To do: Say how many lines of the material below contain the word "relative", with no other words.

=======

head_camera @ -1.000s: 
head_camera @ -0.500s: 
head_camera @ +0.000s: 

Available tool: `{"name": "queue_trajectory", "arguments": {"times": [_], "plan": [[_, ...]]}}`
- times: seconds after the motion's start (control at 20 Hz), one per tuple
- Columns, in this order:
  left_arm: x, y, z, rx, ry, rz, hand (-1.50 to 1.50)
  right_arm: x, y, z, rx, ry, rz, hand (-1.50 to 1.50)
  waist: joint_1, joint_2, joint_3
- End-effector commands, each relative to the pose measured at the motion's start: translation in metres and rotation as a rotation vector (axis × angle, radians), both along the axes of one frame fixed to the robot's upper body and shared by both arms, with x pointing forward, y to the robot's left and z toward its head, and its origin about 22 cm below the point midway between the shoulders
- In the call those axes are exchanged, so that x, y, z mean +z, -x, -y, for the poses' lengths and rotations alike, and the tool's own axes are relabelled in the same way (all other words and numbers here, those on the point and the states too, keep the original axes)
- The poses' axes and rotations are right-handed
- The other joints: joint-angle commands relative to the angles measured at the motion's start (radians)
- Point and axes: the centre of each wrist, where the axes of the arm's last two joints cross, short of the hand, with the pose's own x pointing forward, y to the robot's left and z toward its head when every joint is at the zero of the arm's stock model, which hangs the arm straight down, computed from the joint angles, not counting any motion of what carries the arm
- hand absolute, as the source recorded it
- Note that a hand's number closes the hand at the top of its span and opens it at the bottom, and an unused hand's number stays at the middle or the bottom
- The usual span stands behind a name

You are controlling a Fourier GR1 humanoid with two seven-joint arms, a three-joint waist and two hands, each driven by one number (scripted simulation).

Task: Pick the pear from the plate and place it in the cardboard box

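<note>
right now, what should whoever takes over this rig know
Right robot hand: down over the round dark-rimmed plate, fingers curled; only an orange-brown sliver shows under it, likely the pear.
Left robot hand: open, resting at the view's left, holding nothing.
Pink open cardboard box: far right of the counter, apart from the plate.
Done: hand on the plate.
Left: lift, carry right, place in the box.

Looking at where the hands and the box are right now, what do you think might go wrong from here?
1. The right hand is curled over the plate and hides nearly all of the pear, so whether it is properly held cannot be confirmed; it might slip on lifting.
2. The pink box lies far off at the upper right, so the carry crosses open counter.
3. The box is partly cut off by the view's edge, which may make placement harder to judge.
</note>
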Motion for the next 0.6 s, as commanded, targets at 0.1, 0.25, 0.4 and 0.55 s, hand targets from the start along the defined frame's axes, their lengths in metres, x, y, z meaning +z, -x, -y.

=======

Result of the exercise: 2